Banks' student loan schemes not part of Department's funding plans

Bank of Ireland is rolling out a nationwide loan programme for students’ parents – but it’s not part of national plans.

Updated, 17:05

THE DEPARTMENT of Education has asserted that a new loan offering by one of the country’s largest banks is not part of its own plans to change the funding model for third-level education.

The comments came after Bank of Ireland began advertising a loan scheme aimed at the parents of current and prospective third-level students, allowing them to effectively pay the ‘student contribution charge’ on an instalment basis.

The new loan programme, aimed exclusively at students’ parents and not the students themselves, “gives parents the flexibility to efficiently spread” the cost of their child’s contribution charge, which will stand at €2,250 this year.

That charge, previously known as a ‘student registration fee’, is currently payable in two instalments at some colleges, but there had previously been no facility to pay the charge on an more elongated basis.

This afternoon the Department of Education confirmed that it had been exploring “a range of possibilities for the provision of supports to assist students”, ahead of a speculated return of full tuition fees.

It added, however, that the specific arrangements being offered by banks at present were “not a matter for the Department”.

The confirmation that the Department had been working with the banks on a range of funding models all but confirms earlier reports that the government was in talks with AIB about arranging a public-private model for college loans.

A Labour source told TheJournal.ie two months ago that discussions with the bank had included “conservations about student loan schemes that include undergraduates”.

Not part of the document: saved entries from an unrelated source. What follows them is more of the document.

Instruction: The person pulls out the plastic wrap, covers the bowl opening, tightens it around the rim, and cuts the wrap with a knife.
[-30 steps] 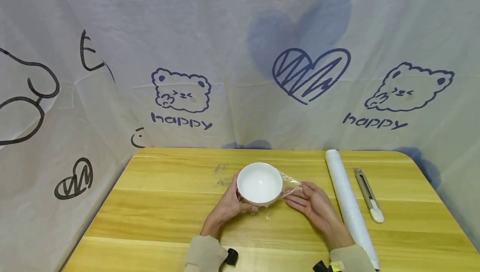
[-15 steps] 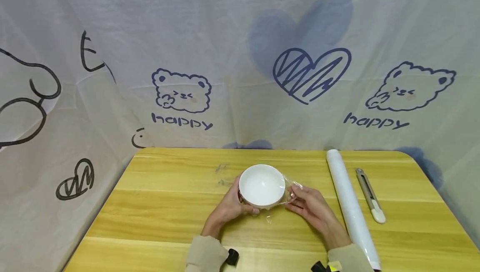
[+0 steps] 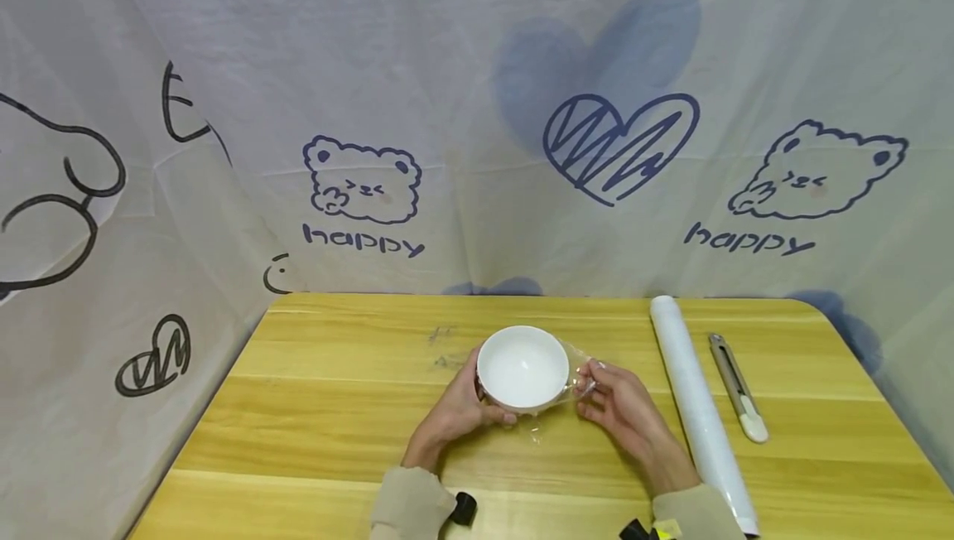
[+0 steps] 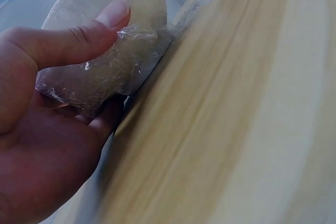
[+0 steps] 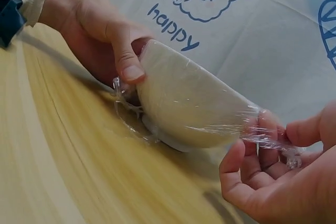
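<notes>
A white bowl [image 3: 522, 368] wrapped in clear cling film stands near the middle of the table in the head view. My left hand [image 3: 460, 401] holds it from the left side, thumb along the near wall and fingers beneath or behind, partly hidden. In the right wrist view, my right hand [image 5: 289, 166] pinches a gathered end of the cling film [image 5: 252, 129] between thumb and fingers. The film stretches taut from the bowl's wall to those fingertips. Crumpled film [image 4: 139, 43] also clings to the wall beside the left thumb in the left wrist view.
A long white roll [image 3: 701, 416] lies just right of my right forearm. Beyond it is a utility knife [image 3: 738, 388] with a grey and white handle. The wooden table [image 3: 320, 424] meets a printed cloth backdrop [image 3: 477, 192] at its far edge.
The bowl has shifted slightly right with my left hand. My right hand came closer to the bowl, then drew back a little, its fingers now more curled on the film.
</notes>
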The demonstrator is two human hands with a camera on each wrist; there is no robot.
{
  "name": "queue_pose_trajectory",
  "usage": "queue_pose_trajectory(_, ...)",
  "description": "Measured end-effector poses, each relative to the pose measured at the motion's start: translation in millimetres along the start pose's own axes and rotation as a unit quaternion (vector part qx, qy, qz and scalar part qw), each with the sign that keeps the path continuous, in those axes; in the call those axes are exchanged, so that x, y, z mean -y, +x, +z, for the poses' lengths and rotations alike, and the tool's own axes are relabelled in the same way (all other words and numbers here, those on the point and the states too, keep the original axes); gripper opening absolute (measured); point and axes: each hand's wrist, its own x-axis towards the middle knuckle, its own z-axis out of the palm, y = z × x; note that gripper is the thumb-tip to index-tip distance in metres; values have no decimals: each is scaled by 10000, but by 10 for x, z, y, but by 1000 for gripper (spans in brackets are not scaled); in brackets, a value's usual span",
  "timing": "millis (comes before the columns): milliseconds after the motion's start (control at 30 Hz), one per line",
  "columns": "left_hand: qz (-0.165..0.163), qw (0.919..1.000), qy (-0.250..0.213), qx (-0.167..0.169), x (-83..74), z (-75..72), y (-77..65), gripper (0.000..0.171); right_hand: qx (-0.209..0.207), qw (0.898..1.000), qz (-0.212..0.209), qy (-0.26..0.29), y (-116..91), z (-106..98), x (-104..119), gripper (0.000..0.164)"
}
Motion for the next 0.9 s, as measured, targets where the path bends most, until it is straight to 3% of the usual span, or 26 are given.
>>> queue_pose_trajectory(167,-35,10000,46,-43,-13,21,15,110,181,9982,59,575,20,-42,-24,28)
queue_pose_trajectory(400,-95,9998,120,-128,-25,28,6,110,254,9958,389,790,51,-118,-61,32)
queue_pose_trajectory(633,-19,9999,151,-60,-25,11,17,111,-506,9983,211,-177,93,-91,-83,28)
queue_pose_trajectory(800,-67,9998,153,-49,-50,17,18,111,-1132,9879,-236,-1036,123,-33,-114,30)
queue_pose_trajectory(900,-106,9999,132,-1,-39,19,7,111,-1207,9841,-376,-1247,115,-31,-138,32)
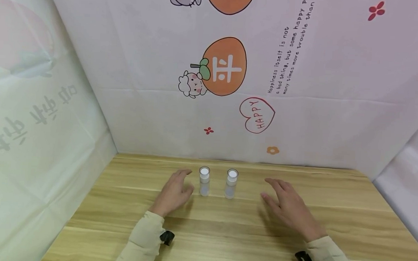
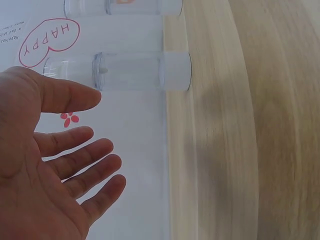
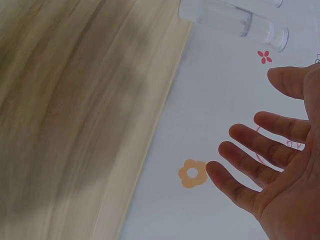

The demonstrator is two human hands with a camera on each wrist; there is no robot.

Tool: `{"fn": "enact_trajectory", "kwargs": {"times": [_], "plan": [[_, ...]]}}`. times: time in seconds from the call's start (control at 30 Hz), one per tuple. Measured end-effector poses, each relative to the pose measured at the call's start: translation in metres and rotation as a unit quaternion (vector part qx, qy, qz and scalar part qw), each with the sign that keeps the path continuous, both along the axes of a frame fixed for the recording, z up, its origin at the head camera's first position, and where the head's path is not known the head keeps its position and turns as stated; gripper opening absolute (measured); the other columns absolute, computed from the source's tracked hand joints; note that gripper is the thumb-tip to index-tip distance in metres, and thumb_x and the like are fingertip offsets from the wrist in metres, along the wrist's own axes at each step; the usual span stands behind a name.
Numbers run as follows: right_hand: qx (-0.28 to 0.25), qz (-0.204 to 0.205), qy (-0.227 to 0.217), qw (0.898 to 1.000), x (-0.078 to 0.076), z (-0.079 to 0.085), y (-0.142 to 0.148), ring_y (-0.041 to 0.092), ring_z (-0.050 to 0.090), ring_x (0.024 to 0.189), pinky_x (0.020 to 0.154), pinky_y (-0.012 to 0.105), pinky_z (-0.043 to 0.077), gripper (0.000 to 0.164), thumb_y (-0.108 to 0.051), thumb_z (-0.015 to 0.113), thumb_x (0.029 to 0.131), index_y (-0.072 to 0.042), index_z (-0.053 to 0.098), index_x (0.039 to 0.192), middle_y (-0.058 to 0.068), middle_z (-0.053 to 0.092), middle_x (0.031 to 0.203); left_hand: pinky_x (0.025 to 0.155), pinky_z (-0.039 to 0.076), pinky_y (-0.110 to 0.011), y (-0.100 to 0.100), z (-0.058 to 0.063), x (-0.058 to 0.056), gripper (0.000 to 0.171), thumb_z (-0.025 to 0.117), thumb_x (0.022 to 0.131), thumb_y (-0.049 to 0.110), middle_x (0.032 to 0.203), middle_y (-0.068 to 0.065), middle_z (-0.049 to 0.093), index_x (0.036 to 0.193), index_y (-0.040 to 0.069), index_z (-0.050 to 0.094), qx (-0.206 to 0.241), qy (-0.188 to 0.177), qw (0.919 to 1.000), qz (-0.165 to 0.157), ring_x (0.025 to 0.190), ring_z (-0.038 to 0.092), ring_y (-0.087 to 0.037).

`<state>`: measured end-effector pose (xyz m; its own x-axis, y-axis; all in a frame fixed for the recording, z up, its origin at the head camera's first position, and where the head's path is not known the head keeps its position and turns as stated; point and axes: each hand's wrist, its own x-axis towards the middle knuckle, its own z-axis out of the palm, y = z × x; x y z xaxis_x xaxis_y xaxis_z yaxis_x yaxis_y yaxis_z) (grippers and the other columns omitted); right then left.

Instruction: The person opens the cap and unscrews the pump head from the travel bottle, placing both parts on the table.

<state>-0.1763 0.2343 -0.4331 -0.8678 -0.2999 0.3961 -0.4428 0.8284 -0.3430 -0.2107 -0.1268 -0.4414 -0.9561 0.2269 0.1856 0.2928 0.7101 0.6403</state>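
Two small clear bottles with transparent caps stand upright side by side near the back of the table. My left hand is just left of the left bottle, fingers apart and holding nothing. In the left wrist view the thumb of that hand overlaps the cap end of this bottle. To the right of the right bottle, with a wider gap, my right hand hovers with loosely spread fingers. The right wrist view shows this hand with nothing in its grasp and the right bottle above it.
The wood-grain table meets a white printed cloth backdrop right behind the bottles. Another cloth hangs along the left side, and white fabric borders the right. A dark band sits on the left wrist, another on the right.
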Motion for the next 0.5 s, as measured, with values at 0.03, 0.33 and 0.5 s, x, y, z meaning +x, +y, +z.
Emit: {"fn": "enact_trajectory", "kwargs": {"times": [0.03, 0.33, 0.5], "plan": [[-0.002, 0.001, 0.002, 1.0, 0.0, 0.0, -0.001, 0.046, 0.053, 0.123, 0.097, 0.063, 0.045, 0.046, -0.023, 0.067, 0.1, 0.0, 0.055, 0.137, 0.025, 0.059, 0.131, 0.112, 0.037, -0.056, 0.001, 0.0, 0.0, 0.054, 0.066, 0.097, 0.016, 0.151, -0.02, 0.045, 0.147, 0.001, 0.048, 0.004, -0.003, 1.0, -0.002, 0.14, 0.04, -0.038], [-0.003, 0.012, 0.015, 1.0, 0.002, -0.001, -0.007, 0.043, 0.057, 0.118, 0.095, 0.06, 0.048, 0.045, -0.02, 0.071, 0.097, 0.001, 0.057, 0.134, 0.023, 0.062, 0.126, 0.107, 0.042, -0.054, 0.008, -0.006, 0.0, 0.057, 0.07, 0.096, 0.015, 0.145, -0.018, 0.051, 0.146, 0.0, 0.047, 0.043, -0.016, 0.9986, -0.027, 0.133, 0.048, -0.037], [-0.012, 0.019, 0.016, 1.0, 0.003, -0.001, -0.008, 0.041, 0.058, 0.118, 0.095, 0.059, 0.049, 0.045, -0.019, 0.072, 0.096, 0.0, 0.058, 0.134, 0.021, 0.062, 0.126, 0.103, 0.045, -0.055, 0.012, -0.01, -0.001, 0.058, 0.073, 0.094, 0.014, 0.141, -0.019, 0.053, 0.145, -0.001, 0.048, 0.065, -0.011, 0.9971, -0.037, 0.129, 0.051, -0.038]]}}
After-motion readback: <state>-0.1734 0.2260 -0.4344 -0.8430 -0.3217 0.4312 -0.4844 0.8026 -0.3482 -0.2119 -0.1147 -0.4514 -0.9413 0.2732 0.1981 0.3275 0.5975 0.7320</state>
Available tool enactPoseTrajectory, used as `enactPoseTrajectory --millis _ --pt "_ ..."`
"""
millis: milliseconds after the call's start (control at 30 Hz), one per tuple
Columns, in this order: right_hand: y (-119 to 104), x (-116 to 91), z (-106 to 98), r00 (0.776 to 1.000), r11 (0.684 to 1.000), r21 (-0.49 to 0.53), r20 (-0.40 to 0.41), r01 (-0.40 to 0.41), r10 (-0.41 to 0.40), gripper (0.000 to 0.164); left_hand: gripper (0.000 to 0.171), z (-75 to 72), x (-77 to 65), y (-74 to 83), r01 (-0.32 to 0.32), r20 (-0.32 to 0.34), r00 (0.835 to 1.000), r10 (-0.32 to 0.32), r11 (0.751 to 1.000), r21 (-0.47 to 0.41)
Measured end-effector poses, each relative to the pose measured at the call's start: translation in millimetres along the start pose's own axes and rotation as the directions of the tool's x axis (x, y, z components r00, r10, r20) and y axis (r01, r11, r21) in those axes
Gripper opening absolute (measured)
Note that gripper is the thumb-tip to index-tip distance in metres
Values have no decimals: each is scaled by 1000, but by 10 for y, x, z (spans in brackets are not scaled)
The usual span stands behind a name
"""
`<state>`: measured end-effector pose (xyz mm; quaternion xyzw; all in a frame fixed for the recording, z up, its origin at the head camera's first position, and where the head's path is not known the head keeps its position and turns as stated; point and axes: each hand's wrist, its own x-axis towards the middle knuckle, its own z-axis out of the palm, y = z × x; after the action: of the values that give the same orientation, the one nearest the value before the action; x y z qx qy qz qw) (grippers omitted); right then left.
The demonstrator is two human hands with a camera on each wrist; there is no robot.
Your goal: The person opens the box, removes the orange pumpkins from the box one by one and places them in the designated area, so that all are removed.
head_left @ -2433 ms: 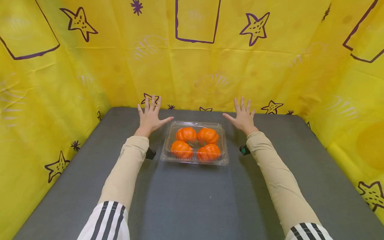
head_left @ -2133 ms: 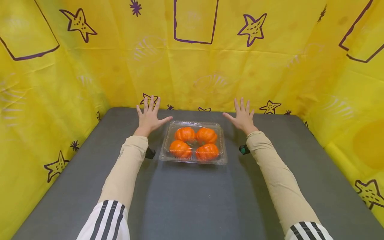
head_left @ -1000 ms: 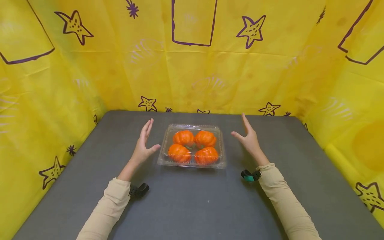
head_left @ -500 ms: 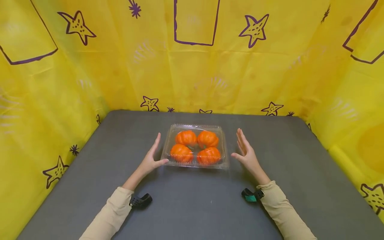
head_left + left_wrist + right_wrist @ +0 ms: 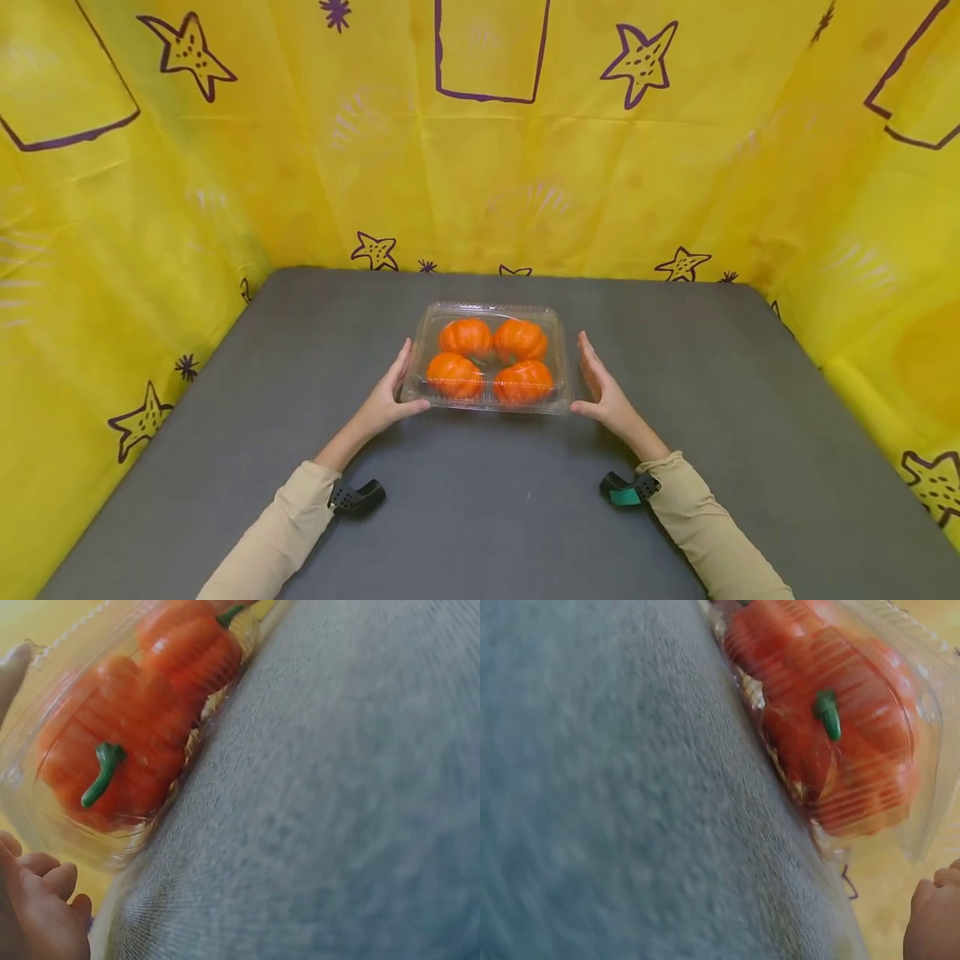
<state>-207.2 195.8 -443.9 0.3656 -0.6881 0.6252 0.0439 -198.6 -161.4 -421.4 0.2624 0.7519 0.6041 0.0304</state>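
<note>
Container: clear plastic box [image 5: 487, 397] with ribbed walls, resting on the grey table [image 5: 487, 533]; taken as the landmark for all places below.
Contents: four pumpkins, all orange, in two rows of two under the clear top: far-left pumpkin [image 5: 466, 337], far-right pumpkin [image 5: 521, 340], near-left pumpkin [image 5: 455, 375], near-right pumpkin [image 5: 523, 382].
Stems: one green stem [image 5: 103, 774] shows through the box's left part in the left wrist view; another stem [image 5: 827, 715], also green, through its right part in the right wrist view.
Left hand: stands at the box's left side [image 5: 384, 400]; thumb and fingers form a wide gap, thumb at the near-left corner, fingers along the left wall. Contact cannot be confirmed.
Right hand: stands just beside the box's right side [image 5: 609, 402]; fingers extended, thumb spread from them toward the near-right corner. No grip observed; thumb contact cannot be determined.
Forearms: both reach in from the near side of the box and converge on it, in beige sleeves [image 5: 273, 533].
Wrist straps: black strap [image 5: 357, 497] near-left of the box; second strap [image 5: 628, 490], bearing a green patch, near-right.
Backdrop: yellow cloth [image 5: 487, 192] behind the box and to both sides, printed with starfish [image 5: 641, 65].
</note>
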Motion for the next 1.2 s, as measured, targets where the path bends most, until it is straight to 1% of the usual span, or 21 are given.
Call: enactPoseTrajectory --millis 67,167,267,400,500,600,767,867,967,1100,1200 --pt "-45 22 18 1000 1000 -24 17 -3 3 105 100 22 23 -11 9 -7 1000 -9 1000 2" --pt "-152 56 72 999 998 -54 36 -30 32 103 101 40 39 -30 18 -16 1000 -18 1000 2" --pt "-234 87 120 998 995 -80 24 -64 66 98 99 47 50 -31 22 -32 999 -22 1000 4" --pt "-256 91 152 994 984 -143 16 -109 112 99 95 54 42 -17 36 -51 998 -36 999 4" --pt "-252 76 159 992 977 -174 10 -123 127 99 93 69 34 -8 45 -57 997 -44 999 5" --pt "-254 67 161 992 978 -169 -3 -122 123 99 90 86 32 -5 28 -65 997 -28 1000 1" --pt "-253 57 178 994 980 -165 2 -111 113 97 86 89 20 -17 -26 -82 996 26 1000 -1" --pt "-209 42 177 995 987 -128 9 -101 103 95 85 85 15 -42 -57 -88 994 57 998 0" --pt "-127 13 146 994 993 -51 13 -105 106 93 84 87 21 -73 -81 -81 994 79 996 -24" --pt "-1 -20 87 991 988 76 27 -131 130 93 84 80 38 -196 -87 -60 995 81 992 -90" --pt "56 -18 63 989 979 138 43 -149 145 94 84 66 53 -292 -101 -53 994 94 985 -141"
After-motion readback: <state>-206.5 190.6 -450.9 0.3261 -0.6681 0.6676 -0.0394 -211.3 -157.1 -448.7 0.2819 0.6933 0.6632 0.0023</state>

This afternoon the Union of Students in Ireland criticised Bank of Ireland for failing to engage with the majority of local students’ unions before rolling out the system in local colleges.

Its president John Logue added that the bank’s literature seemed to show discrepancies with what had already been agreed with some unions, such as the latest literature which precludes loans from being adjusted if the student charge was increased in subsequent years, as is expected.

“The scheme could lead to a steep increase in fees, as it gives the Government the impression that finance is available to cope with such increases,” he said.

The student registration fee, as it was called when it was first introduced, stood at IR£150 and was intended to contribution towards extra-curricular activities like sports clubs, student societies and each college’s students’ union.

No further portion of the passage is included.